Dancing days are here again
As the summer evening grows
You are my flower, you are my power
You are my woman who knows
(Led Zeppelin, “Dancing Days,” from Houses of the Holy, 1972)
My friends Ciona and Jennifer have a hobby that is not very common in our western culture: bellydancing. Recently they invited me to see them and some friends put on a show, and I, along with everyone else in the packed 12th and Porter Nightclub in Nashville where mesmerized.
The ancient Greeks worshipped the female form in Venus de Milo. The Egyptians of three millennia ago looked up to the goddess Hathor. Solomon paid homage to Woman with his languid sonnets in The Song of Songs. Hindus still honor Lakshmi for her beauty and wealth (what a great combo!). The Aztec feminine deity Tlazolteotl (kinda rolls off the tongue, doesn’t it?) was extolled for her dominion over physical love, lust, fertility, sexual guilt, and death (quite a progression, huh?). Throughout our history, humans—both men and women—have recognized the beauty, symmetry, and grace of the feminine form. And even though sculptors, painters, poets, photographers, and more have passionately tried to capture the essence, I believe that the Oryantal Dansi, as the Turks call it, tops them all.
Moving to the rounded reverberations of talking drums and sitar swirls what I saw was nothing short of feminine finesse at its very best. The ever-rising boleros and bells with finger cymbals ringing nimbly helped convey the siren song…the mysterious intoxication that allures all.
Weaving and bending air currents with artistic limbs, the arc of an arm posed the question and the languid hands further refined the riddle. Ethereal yet earthy. Sacred yet scintillating. A sensual grace like Janis Joplin singing the Psalms. With the artistry of a long-winged gull hovering on a wind current, or a weeping willow swaying in a sultry breeze, these women could beckon and even bend the will of all in the room to their wiles.
The night I saw her dancing
She moved in liquid music
Like every song that moved us
Was the music of her soul
Whether the dancers were big-hipped or thin, statuesque or petite, it mattered not. Some had heaving bosoms, and others had, as the French would say, the perfect breasts that would each fit in palm-shaped champagne glasses.
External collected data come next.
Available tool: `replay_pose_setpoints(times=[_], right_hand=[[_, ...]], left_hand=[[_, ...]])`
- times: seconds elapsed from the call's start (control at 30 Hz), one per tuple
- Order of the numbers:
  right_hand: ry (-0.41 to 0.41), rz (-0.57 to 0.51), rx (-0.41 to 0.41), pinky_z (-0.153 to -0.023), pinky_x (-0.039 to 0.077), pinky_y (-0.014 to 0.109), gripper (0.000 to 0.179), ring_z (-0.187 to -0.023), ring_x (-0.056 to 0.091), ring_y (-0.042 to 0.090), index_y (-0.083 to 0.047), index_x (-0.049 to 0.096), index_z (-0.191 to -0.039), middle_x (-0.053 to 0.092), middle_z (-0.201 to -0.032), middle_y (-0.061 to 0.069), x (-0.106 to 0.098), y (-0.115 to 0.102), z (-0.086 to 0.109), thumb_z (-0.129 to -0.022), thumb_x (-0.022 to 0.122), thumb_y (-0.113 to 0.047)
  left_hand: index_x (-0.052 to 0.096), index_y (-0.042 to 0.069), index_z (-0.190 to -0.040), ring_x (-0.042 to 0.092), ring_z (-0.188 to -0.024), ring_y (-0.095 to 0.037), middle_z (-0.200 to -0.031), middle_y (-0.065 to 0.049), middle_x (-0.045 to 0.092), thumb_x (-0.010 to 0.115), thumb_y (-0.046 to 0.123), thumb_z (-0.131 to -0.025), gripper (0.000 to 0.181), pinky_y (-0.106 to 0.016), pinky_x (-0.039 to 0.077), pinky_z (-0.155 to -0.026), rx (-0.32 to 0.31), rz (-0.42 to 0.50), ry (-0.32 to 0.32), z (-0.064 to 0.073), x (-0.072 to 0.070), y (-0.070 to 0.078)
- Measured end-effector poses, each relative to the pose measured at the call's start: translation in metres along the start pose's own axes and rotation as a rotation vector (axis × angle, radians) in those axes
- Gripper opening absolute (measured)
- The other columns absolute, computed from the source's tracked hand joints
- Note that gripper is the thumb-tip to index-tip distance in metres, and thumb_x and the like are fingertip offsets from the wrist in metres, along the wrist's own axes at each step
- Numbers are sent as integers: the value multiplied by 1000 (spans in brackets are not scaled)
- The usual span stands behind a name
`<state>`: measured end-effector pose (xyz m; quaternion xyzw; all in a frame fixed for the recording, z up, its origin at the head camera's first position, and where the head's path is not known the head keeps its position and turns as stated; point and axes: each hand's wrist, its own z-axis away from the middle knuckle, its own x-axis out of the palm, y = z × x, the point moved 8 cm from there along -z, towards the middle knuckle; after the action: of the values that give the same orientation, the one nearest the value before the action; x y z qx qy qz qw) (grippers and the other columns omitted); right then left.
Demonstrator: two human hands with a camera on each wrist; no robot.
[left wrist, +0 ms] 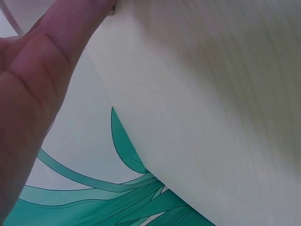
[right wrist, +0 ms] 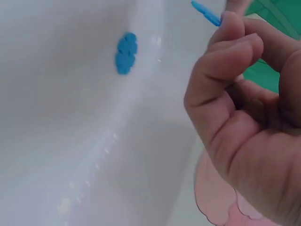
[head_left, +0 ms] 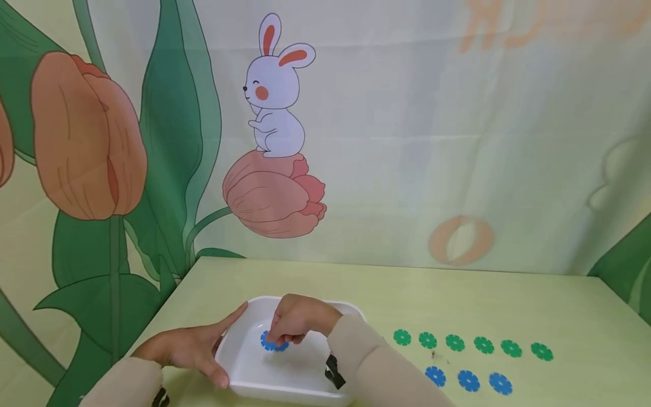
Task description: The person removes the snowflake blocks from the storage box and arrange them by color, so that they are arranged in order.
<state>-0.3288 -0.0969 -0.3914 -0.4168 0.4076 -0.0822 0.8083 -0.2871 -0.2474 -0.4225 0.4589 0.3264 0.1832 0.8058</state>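
Note:
Inside a white tray [head_left: 285, 376], my right hand [head_left: 300, 317] pinches a blue flower-shaped disc [right wrist: 205, 12] between thumb and fingertip. Another blue flower-shaped disc [right wrist: 126, 54] lies on the tray's bottom, just below the fingers. My left hand [head_left: 190, 347] grips the tray at its left end, with the thumb toward the front corner and the index finger along the back rim. The left wrist view shows only part of that hand, without the tray contact.
Right of the tray, several green flower-shaped discs [head_left: 455, 342] lie in a row on the pale table [head_left: 574, 316]. Nearer me is a row of 3 blue discs [head_left: 468, 380]. Behind the table hangs a printed cloth [head_left: 386, 141] with a rabbit and tulips.

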Motion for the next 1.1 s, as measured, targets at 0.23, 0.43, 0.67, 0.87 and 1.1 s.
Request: replay_pose_setpoints(times=[0.23, 0.43, 0.67, 0.87, 1.1], right_hand=[[35, 4, -43, -54, 43, 22, 17, -55, 48, 12, -7, 65, -77, 62, -66, 3, -29, 6, 22, -90, 75, -13], [44, -100, -85, -59, 46, 24, 15, -59, 52, 14, -5, 63, -85, 63, -70, 5, -61, 22, 45, -91, 74, -13], [66, -146, -104, -61, 47, 25, 18, -62, 53, 15, -4, 59, -92, 62, -72, 6, -90, 33, 70, -93, 73, -16], [92, -137, -93, -62, 47, 26, 19, -61, 54, 15, -4, 57, -95, 63, -73, 8, -104, 43, 93, -94, 71, -17], [104, -119, -112, -62, 47, 28, 20, -59, 52, 15, -4, 55, -95, 60, -70, 6, -120, 61, 120, -95, 69, -19]], left_hand=[[-17, 13, -158, 45, -121, -27, -153, -17, 26, 85, 36, -80, 131, -35, 43, -101, -16, 14, 5, -1, 1, 0], [-19, 14, -157, 43, -124, -28, -156, -18, 21, 87, 38, -77, 135, -35, 41, -101, 9, 34, -5, -1, 1, -1], [-20, 15, -157, 41, -126, -29, -158, -20, 17, 87, 38, -78, 135, -36, 40, -102, 2, 41, -2, -1, 0, -1], [-20, 14, -157, 42, -125, -28, -157, -21, 18, 87, 38, -77, 136, -33, 40, -101, 9, 23, -5, 0, 1, 1], [-22, 15, -156, 42, -125, -27, -156, -21, 21, 86, 42, -77, 137, -31, 40, -99, 13, -1, -16, -2, 4, 2]])
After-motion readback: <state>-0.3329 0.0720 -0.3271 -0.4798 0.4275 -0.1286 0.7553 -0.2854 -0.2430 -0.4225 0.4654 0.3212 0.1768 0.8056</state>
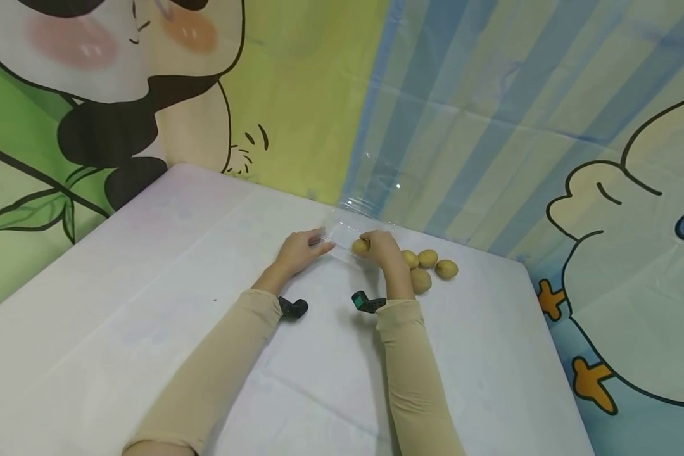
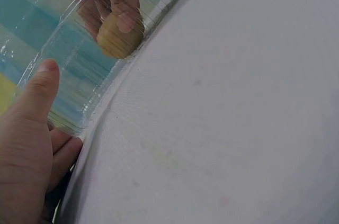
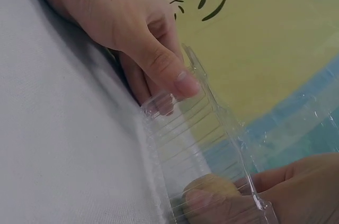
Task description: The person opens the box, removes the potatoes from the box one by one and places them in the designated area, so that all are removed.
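Note:
A clear plastic box (image 1: 342, 235) with ribbed walls lies on the white table, its lid (image 1: 376, 190) standing raised at the back. My left hand (image 1: 299, 251) holds the box's left end, with the thumb (image 2: 43, 83) on the wall near the rim and the fingers lower down around the end. Reaching into the box from the right, my right hand (image 1: 383, 250) grips a yellow-brown potato (image 2: 119, 37) between thumb and fingers. Through the near wall the potato shows low in the box, close to its floor.
Several loose potatoes (image 1: 427, 258) sit on the table just right of the right hand, one larger potato (image 1: 420, 280) nearest me. Behind the table's back edge hangs a printed curtain (image 1: 302, 95). Black wrist cameras (image 1: 293, 308) jut inward from both wrists.

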Demonstrator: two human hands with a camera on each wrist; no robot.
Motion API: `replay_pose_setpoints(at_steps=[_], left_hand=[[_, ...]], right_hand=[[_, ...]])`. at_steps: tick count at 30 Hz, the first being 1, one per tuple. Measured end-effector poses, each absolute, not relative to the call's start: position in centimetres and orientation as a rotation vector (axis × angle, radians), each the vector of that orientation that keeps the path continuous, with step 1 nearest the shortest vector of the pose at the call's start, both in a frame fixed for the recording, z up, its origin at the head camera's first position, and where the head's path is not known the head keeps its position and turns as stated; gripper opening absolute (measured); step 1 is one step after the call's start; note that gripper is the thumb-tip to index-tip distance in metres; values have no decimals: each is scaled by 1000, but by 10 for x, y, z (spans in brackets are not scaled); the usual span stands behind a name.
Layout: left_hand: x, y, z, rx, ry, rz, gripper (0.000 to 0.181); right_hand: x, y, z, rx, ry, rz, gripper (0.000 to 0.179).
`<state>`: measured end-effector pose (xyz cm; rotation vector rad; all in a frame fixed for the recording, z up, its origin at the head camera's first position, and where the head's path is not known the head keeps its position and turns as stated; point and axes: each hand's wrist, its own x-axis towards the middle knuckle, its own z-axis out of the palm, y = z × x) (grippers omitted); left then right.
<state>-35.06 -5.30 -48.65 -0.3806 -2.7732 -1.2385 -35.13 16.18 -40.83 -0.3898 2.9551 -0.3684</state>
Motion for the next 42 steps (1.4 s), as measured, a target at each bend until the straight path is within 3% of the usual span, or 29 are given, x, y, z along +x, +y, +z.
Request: replay_pose_setpoints(at_steps=[16, 42], left_hand=[[-349, -53, -483, -358, -2777, -1270, 78], [-350, -53, -484, -379, -2755, -1269, 76]], right_hand=[[-357, 164, -413, -434, 2925, -553, 40], [-349, 186, -411, -472, 2797, -1086, 55]])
Some had flowing cascades of hair, others closely trimmed—further accentuating their ears and eyes. One looked to be of northern European descent, one from the Mediterranean rim, another from the Orient, several perhaps from Persian bloodlines, Jennifer looks like she may be from a Russian background, and Ciona has her exquisite African comeliness. But these sizes, shapes, and sources did not define the dance…it was the circular motion of those midriffs. The navel, what was once the conduit for Life, now reverberates, insinuates, and celebrates it. Hebrew tradition tells us that the belly is the seat of all emotions, and all the sensuous delights that make up the maidenly form are in orbit around that waist and those undulating moves. Rising and falling, swaying and swerving like Caspian Sea swells.
When she danced
She knew the music
Like the waving of a wheat field
Gives the hidden wind away
With supple fabric draped perfectly, flowing over and around every winsome curve, the abdominal gestures center all the signals. I was bemused as to how skirts wrapped and slung so low around the pelvis while vibrating to manic beats could stay moored. One would think so much shimmy and shake could lead to surprise disclosures. Well placed scarves, babushkas, shawls, capes, and boas were all employed to further accentuate the enchantment, revealing and demurely hiding various areas when needed.
Just as important as the toned stomach and dimples of the lower back are the dancer’s eyes. Whether tempting with come-hither glances, sparkling in playfulness, or lilting in rapturous release…they invite us inward. Indeed, they are the windows to the soul, and must be free to flash both fair and vixenish, both ladylike and luscious. Never concealed—they confess as much of the mood as do the hips.
This was not bawdy burlesque, nor effete flitting about, and much more than just a bodacious boogie-woogie…this Danse Du Ventre was a celebration and invitation to all that was charming and lovely in these women through the soulful interpretation of their bodies.
When she danced
The music knew her
Like the instruments were listening
To the motion that she played
(three verses from David Wilcox, “Grateful For Her Beauty,” from Vista, 2006)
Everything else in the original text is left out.